# Koolie into the twenties...



## Beekeeper (Aug 20, 2011)

Here's the current list for fish caught by me on koolies...

Summer Whiting
Bream
Dusky Flathead
Estuary Cod
Mulloway
Snapper
Tailor
Eagle Ray
Thread-fin Salmon
Moses Perch
Flag-tail Flathead
School Mackerel
Yellow-tail Pike
Papuan Trevally
Catfish
Grinner
Big-eye Trevally
Squid
Bonito (Watson's Leaping)
Tarpon
Sole

That is one helluva lure!

Jimbo


----------



## Nikko (Jul 5, 2014)

My first fish out of a yak was caught on a koolie


----------



## dru (Dec 13, 2008)

Marty75 said:


> Wasn't there a turtle or ten in that list somewhere also Beekeeper


Three species at least, Green, Loggerhead, and I can't remember what the third was.


----------



## Beekeeper (Aug 20, 2011)

dru said:


> Marty75 said:
> 
> 
> > Wasn't there a turtle or ten in that list somewhere also Beekeeper
> ...


AAAAAAAAAAAALLLLLLLLLLLLLLLLLL of my turtle catches were made with soft plastics, I'll have you two smarty-arses know... and I've only retrieved one of them from said turtles, because it was such a little baby one. (the first one I've felt sorry for)
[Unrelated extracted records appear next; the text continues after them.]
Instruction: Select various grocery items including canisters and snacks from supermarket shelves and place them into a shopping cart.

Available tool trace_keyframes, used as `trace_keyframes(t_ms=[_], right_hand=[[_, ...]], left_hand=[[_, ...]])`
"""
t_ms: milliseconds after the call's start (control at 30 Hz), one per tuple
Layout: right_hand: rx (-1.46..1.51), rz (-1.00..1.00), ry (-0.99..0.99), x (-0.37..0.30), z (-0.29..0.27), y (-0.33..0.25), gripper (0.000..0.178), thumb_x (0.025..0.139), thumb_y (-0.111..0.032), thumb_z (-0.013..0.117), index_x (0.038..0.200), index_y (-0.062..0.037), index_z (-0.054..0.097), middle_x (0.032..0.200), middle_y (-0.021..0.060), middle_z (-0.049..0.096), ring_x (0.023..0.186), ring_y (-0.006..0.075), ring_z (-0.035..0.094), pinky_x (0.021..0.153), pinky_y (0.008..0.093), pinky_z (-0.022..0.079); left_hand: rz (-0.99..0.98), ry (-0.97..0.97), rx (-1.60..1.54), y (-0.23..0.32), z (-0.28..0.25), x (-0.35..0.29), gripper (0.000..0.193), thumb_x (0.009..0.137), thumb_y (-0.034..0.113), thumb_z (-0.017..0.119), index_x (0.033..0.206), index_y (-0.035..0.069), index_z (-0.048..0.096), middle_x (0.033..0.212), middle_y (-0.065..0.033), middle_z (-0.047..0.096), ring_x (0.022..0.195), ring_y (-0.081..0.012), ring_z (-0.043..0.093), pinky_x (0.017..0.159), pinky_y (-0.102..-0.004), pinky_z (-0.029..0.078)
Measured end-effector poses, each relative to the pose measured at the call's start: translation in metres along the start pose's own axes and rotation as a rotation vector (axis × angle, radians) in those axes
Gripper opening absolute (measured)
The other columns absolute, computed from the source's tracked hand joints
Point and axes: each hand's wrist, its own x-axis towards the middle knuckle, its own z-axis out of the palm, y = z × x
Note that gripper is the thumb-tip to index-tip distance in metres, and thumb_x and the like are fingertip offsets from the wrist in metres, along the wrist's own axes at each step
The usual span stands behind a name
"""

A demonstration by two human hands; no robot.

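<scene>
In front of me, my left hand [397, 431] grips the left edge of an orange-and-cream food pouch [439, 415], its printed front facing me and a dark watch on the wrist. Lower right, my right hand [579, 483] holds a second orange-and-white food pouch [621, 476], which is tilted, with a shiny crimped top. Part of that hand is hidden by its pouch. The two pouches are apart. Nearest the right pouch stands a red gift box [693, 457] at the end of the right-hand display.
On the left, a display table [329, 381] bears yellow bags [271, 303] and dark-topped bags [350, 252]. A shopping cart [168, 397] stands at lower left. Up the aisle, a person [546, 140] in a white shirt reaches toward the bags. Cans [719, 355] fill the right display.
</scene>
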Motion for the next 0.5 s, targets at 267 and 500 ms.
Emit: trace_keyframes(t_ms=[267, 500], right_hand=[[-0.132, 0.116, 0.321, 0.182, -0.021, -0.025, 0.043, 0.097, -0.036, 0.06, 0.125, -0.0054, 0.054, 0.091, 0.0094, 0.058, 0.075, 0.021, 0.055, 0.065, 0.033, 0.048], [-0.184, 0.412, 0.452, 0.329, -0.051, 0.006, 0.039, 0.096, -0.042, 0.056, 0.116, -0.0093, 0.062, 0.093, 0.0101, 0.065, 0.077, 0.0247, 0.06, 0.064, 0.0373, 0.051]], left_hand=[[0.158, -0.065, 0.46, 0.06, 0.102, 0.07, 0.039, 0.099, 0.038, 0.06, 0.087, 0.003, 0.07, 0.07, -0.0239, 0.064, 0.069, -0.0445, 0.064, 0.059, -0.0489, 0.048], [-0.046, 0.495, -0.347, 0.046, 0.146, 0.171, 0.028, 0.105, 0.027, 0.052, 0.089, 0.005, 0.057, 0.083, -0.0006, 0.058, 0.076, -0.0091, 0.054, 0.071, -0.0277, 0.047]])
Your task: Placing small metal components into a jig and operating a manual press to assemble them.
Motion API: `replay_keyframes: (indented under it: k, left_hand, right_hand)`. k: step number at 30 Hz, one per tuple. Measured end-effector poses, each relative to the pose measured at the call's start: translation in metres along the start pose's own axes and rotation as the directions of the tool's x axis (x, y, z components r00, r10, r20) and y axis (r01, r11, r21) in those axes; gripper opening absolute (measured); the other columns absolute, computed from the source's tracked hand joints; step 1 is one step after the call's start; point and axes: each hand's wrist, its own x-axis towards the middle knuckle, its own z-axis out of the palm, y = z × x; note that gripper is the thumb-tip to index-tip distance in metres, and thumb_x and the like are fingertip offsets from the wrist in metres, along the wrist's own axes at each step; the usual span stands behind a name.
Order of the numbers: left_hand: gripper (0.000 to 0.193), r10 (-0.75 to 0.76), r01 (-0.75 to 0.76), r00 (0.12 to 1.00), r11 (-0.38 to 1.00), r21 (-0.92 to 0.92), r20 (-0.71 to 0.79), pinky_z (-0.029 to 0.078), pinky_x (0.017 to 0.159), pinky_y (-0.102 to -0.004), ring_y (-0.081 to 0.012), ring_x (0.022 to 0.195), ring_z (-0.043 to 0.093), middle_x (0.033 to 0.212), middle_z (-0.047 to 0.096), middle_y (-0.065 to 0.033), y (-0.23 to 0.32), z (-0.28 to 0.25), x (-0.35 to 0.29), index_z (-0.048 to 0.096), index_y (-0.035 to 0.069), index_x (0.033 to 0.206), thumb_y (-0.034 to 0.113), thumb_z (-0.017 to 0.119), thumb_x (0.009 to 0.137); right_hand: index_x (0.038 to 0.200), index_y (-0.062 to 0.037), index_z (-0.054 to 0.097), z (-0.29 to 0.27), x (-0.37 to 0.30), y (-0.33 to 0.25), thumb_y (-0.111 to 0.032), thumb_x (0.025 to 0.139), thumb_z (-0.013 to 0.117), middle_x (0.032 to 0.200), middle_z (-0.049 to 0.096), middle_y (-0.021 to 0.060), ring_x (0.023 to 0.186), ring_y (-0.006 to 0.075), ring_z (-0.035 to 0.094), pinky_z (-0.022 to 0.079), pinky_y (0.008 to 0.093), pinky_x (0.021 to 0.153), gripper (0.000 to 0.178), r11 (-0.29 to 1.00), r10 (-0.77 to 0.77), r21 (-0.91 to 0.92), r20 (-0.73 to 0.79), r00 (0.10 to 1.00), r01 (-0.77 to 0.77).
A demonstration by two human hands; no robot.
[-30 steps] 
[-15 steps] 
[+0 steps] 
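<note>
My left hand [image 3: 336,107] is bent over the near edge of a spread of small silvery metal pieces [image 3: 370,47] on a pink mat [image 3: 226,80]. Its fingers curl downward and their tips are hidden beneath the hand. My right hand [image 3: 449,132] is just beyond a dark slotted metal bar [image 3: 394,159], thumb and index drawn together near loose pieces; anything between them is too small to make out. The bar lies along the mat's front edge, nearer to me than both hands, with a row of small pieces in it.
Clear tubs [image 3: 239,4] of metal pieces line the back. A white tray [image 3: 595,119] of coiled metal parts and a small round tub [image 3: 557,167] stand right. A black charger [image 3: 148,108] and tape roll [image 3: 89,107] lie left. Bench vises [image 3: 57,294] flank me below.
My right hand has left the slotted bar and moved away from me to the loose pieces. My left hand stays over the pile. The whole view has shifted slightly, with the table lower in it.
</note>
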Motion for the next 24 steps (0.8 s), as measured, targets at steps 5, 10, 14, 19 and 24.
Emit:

Snap-back and Zman flat-tails, both in the electric chicken colour work vvvveeeerrrryyyy well... they love 'em! (info for any of you with ambitions to take the title from me) please!.

Yours insincerely, Jimbo


----------



## Beekeeper (Aug 20, 2011)

CAV said:


> Add mangrove jack, spotted mackerel, Spanish mackerel to the list too, I've caught those 3 on koolies before too.


Cav... was that the Sebile Koolie Minnow 76 LL Long Lip Floating in Rainbow colours? That's the one in question.



krustayshen said:


> I am surprised that Grunter Bream has not made the list. Oh and BTW the most common catch should be on top of which I would assume to be Grinner ;-)


My list smartbum... I make the rules! ;-) Grunter haven't come to the party yet... they seem to like the Zman and Snapback softies... all except the biggest one which took, of all things, a metal slug meant for schoolie macs. Where you been, Greg? haven't seen you for ages! My radio's still on the blink so can't converse on the water unless up front and personal!



Nikko said:


> My first fish out of a yak was caught on a koolie


Nikko... I bet it was a flattie!??



salticrak said:


> Sebille lures look the goods for sure, but sadly for me the have not lived up to the hype.


Different strokes for different blokes, Salti... I've heard from another source that the huge ones that are supposed to dive to 30+ feet, just don't (as you say) live up to the hype. Apparently they keep popping back to the surface... but that's only hearsay to me... I haven't experienced it myself.

I tell a lie... I tried a larger one (than my usual size) just recently and it didn't perform well at all, so put it away and used the ol' faithful one and got back into fish.

Cheers all... Jimbo


----------



## Nikko (Jul 5, 2014)

Srry Jimbo, my first fish was a bream on a greedy guts, but the koolie did catch a flatty. Ml 102


----------